The other side of the coin, of course, is the fact that the Miranda Warning has become such a pervasive part of the culture over the past 40 years or so thanks to police and legal dramas on television and the movies, that one wonders if there really are all that many people who don’t know that they have a right to be quiet and ask for a lawyer when the police start questioning them. That’s not an argument for overturning Miranda, because I think the mandated warning still serves a useful purpose for suspects, police, and the court system, but it does argue strongly that relaxing the requirement a little bit won’t lead to the disaster that some civil liberties advocates might fear.

Majority and dissenting opinions can be found here.

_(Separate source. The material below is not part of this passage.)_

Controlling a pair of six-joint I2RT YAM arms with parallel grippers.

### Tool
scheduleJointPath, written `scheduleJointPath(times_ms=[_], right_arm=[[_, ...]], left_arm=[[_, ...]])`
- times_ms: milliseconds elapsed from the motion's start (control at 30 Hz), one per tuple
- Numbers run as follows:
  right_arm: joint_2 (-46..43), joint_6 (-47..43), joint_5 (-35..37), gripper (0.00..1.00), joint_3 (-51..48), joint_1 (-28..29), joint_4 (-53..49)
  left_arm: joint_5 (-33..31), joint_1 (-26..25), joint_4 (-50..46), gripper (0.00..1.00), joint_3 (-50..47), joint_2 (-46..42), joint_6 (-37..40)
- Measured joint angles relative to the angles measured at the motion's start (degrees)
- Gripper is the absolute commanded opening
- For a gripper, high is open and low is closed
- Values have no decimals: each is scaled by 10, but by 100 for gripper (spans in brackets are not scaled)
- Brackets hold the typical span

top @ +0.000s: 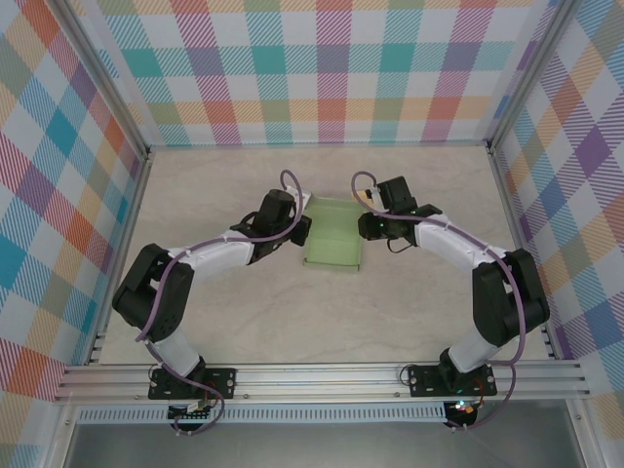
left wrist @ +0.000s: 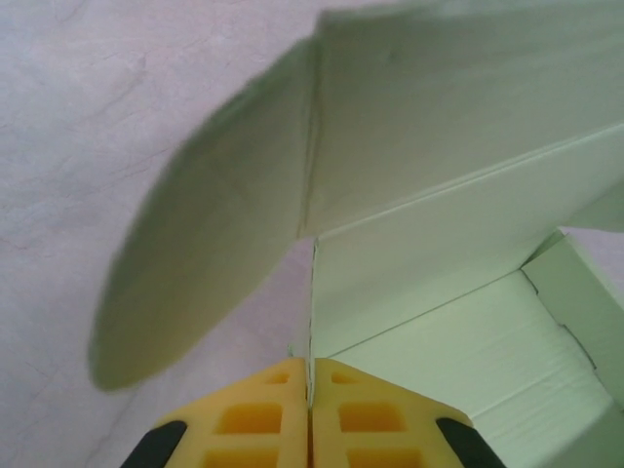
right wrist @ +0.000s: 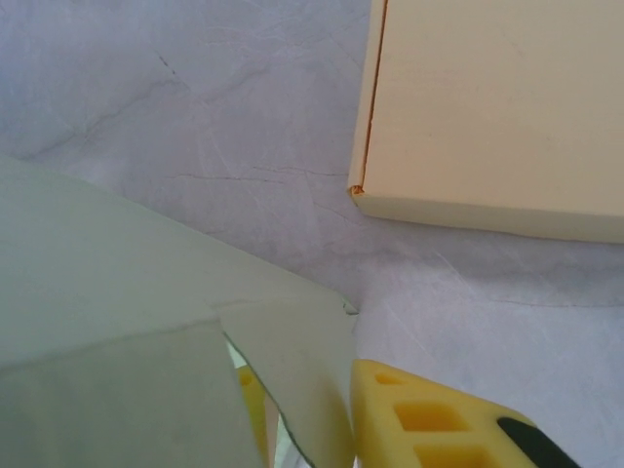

FILED UNDER: Law and the Courts, Policing, Supreme Court, US Politics, , , , , , , , , ,
Doug Mataconis
About Doug Mataconis
Doug Mataconis held a B.A. in Political Science from Rutgers University and J.D. from George Mason University School of Law. He joined the staff of OTB in May 2010 and contributed a staggering 16,483 posts before his retirement in January 2020. He passed far too young in July 2021.


  1. James Joyner says:

    Yeah, this seems like a no-brainer to me.

  2. PD Shaw says:

    Criminal suspects must now unambiguously invoke their right to remain silent — which counterintuitively, requires them to speak

    Ouch, my head hurts.

    How about this; don’t confess. Don’t say anything. Enjoy your right to remain silent, by remaining silent. If you want a lawyer and a drink of water, ask for a lawyer and a drink of water. Don’t say, “I would like a lawyer, a drink of water, and I killed the stupid *****.”

  3. JKB says:

    This bugged me about the controversy over Mirandizing the last couple of terrorist suspects by so many, even many mainstream congress members. “Why did you give them their Miranda rights,”they cried. There are no Miranda rights, there is a Miranda notification of your Constitutional rights. You always have the right to remain silent. Some people don’t have the ability even under normal conversation. When we did water boarding, we tested people’s ability under more stressful situations. If fact, they only have to read you your rights after you are in custody, you can remain silent long before that happens. Even get a lawyer, at your own expense.

    In any case, all questioning after the person, now verbally, invokes their right to remain silent does is mean that their statements can’t be used against them. They can still use the statements against others. And anyone who thinks they can game the system because they haven’t been read their rights or after they invoked are fooling themselves. Okay, criminals who’ve been interrogated dozens of times, maybe could have some success but if they were that good, they wouldn’t be in custody. Cops can talk to you all they want, they just can’t ask you questions. They will often tell you the story of what happened, hoping you’ll spontaneously correct them. Plus you must invoke, not mealy mouth around about maybe you need a lawyer.

  4. Mike says:

    they have the right to remain silent but few have the ability to do so

  5. Anderson says:

    You have the right to remain silent, provided of course you don’t actually try it.